_How to complete this task_.
Every line of the material below must be repeated exactly.

_Provided material_.

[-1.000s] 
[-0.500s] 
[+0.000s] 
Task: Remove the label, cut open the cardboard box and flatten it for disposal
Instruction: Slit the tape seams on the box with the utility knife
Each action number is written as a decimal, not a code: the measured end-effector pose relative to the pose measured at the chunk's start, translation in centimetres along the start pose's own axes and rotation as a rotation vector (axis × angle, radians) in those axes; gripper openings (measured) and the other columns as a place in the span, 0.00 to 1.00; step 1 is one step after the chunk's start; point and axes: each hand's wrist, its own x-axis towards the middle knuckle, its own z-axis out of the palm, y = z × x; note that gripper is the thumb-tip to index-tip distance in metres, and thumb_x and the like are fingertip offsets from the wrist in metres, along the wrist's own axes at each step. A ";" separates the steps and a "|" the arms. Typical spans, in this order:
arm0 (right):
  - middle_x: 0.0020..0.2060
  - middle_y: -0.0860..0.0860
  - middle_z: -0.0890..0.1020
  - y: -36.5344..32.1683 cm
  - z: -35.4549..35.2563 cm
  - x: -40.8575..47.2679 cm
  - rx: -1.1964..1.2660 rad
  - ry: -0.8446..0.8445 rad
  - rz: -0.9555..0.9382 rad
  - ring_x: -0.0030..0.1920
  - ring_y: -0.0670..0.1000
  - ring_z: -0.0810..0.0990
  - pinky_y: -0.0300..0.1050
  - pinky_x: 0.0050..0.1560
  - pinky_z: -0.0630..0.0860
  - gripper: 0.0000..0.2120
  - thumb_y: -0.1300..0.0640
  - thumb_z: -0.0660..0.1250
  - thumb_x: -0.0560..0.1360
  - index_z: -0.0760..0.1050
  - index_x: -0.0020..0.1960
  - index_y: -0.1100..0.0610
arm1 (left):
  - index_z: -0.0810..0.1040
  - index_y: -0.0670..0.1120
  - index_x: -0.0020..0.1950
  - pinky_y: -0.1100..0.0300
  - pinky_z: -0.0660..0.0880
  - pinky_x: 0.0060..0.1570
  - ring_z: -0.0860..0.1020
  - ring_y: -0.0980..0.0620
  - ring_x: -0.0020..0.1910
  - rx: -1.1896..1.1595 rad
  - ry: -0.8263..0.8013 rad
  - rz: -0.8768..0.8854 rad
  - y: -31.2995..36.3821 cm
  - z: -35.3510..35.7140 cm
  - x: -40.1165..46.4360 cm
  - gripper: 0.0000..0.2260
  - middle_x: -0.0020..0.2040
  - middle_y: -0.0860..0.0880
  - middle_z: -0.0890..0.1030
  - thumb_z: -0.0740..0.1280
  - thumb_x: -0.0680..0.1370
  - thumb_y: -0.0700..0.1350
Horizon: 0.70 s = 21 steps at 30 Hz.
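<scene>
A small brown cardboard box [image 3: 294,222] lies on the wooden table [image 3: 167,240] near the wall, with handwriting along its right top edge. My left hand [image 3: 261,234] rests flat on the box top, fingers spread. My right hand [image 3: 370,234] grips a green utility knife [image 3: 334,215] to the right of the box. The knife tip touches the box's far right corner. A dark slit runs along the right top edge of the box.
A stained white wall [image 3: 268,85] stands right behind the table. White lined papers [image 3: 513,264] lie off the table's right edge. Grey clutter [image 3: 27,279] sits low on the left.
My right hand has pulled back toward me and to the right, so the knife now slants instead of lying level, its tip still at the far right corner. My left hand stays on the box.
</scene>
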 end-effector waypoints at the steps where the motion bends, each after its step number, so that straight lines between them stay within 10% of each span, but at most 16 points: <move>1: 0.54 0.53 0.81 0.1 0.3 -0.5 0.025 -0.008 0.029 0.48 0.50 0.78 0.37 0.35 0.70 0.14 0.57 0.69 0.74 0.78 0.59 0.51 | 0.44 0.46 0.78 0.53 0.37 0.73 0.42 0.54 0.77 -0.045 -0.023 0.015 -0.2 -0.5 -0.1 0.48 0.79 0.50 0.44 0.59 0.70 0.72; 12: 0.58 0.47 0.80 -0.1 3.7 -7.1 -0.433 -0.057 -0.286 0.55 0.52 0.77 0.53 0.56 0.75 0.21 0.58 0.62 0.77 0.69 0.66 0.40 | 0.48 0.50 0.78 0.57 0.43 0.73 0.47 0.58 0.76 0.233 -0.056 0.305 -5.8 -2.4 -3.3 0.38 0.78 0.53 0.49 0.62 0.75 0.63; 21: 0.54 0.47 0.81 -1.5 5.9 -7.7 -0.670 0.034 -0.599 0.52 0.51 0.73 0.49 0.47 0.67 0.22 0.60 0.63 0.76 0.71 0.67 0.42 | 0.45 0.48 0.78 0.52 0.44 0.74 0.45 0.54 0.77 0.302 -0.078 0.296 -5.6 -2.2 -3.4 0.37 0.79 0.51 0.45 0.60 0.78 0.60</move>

_Output for this exercise_.
[-1.000s] 
[-0.500s] 
[+0.000s] 
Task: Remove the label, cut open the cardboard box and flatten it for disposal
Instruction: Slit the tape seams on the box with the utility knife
Each action number is written as a decimal, not a code: the measured end-effector pose relative to the pose measured at the chunk's start, translation in centimetres along the start pose's own axes and rotation as a rotation vector (axis × angle, radians) in those axes; gripper openings (measured) and the other columns as a place in the span, 0.00 to 1.00; step 1 is one step after the chunk's start; point and axes: each hand's wrist, its own x-axis towards the middle knuckle, its own z-axis out of the palm, y = z × x; note that gripper is the thumb-tip to index-tip distance in metres, and thumb_x and the like are fingertip offsets from the wrist in metres, along the wrist's own axes at each step. A ";" separates the steps and a "|" the arms. Typical spans, in this order:
arm0 (right):
  - middle_x: 0.0020..0.2060
  - middle_y: -0.0860..0.0860
  - middle_z: -0.0890..0.1020
  - y: -36.5344..32.1683 cm
  - z: -35.4549..35.2563 cm
  - x: -40.8575..47.2679 cm
  - rx: -1.1964..1.2660 rad
  - ry: -0.8446..0.8445 rad
  - rz: -0.9555..0.9382 rad
  - ring_x: -0.0030..0.1920
  - ring_y: -0.0670..0.1000
  - ring_z: -0.0810..0.0990
  - pinky_y: -0.0300..0.1050
  - pinky_x: 0.0050..0.1560
  - pinky_z: -0.0630..0.0860
  - gripper: 0.0000..0.2120
  - thumb_y: -0.1300..0.0640
  - thumb_z: -0.0660..0.1250
  - thumb_x: -0.0560..0.1360
  - index_z: -0.0760..0.1050
  - index_x: -0.0020..0.1960
  - index_y: -0.1100..0.0610
arm1 (left):
  - index_z: -0.0810..0.1040
  - index_y: -0.0670..0.1120
  - index_x: -0.0020..0.1950
  - pinky_y: -0.1100..0.0300
  - pinky_z: -0.0660..0.0880
  - pinky_x: 0.0060..0.1570
  - ring_z: -0.0860..0.1020
  - ring_y: -0.0980..0.0620
  - ring_x: -0.0020..0.1910
  - rx: -1.1896..1.1595 rad
  - ry: -0.8263..0.8013 rad
  - rz: -0.8768..0.8854 rad
  - y: -31.2995..36.3821 cm
  - z: -35.3510..35.7140 cm
  - x: -40.1165..46.4360 cm
  - gripper: 0.0000..0.2260
  - middle_x: -0.0020..0.2040
  - middle_y: -0.0860..0.0880
  - middle_z: -0.0890..0.1030
  - thumb_z: -0.0740..0.1280
  - thumb_x: -0.0680..0.1370
  - thumb_y: -0.0700..0.1350
Horizon: 0.70 s = 21 steps at 30 Hz.
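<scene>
A small brown cardboard box [image 3: 294,222] lies on the wooden table [image 3: 167,240] near the wall, with handwriting along its right top edge. My left hand [image 3: 261,234] rests flat on the box top, fingers spread. My right hand [image 3: 370,234] grips a green utility knife [image 3: 334,215] to the right of the box. The knife tip touches the box's far right corner. A dark slit runs along the right top edge of the box.
A stained white wall [image 3: 268,85] stands right behind the table. White lined papers [image 3: 513,264] lie off the table's right edge. Grey clutter [image 3: 27,279] sits low on the left.
My right hand has pulled back toward me and to the right, so the knife now slants instead of lying level, its tip still at the far right corner. My left hand stays on the box.
</scene>
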 end-effector waypoints at the steps where the motion bends, each after its step number, so that straight lines between them stay within 10% of each span, but at most 16 points: <move>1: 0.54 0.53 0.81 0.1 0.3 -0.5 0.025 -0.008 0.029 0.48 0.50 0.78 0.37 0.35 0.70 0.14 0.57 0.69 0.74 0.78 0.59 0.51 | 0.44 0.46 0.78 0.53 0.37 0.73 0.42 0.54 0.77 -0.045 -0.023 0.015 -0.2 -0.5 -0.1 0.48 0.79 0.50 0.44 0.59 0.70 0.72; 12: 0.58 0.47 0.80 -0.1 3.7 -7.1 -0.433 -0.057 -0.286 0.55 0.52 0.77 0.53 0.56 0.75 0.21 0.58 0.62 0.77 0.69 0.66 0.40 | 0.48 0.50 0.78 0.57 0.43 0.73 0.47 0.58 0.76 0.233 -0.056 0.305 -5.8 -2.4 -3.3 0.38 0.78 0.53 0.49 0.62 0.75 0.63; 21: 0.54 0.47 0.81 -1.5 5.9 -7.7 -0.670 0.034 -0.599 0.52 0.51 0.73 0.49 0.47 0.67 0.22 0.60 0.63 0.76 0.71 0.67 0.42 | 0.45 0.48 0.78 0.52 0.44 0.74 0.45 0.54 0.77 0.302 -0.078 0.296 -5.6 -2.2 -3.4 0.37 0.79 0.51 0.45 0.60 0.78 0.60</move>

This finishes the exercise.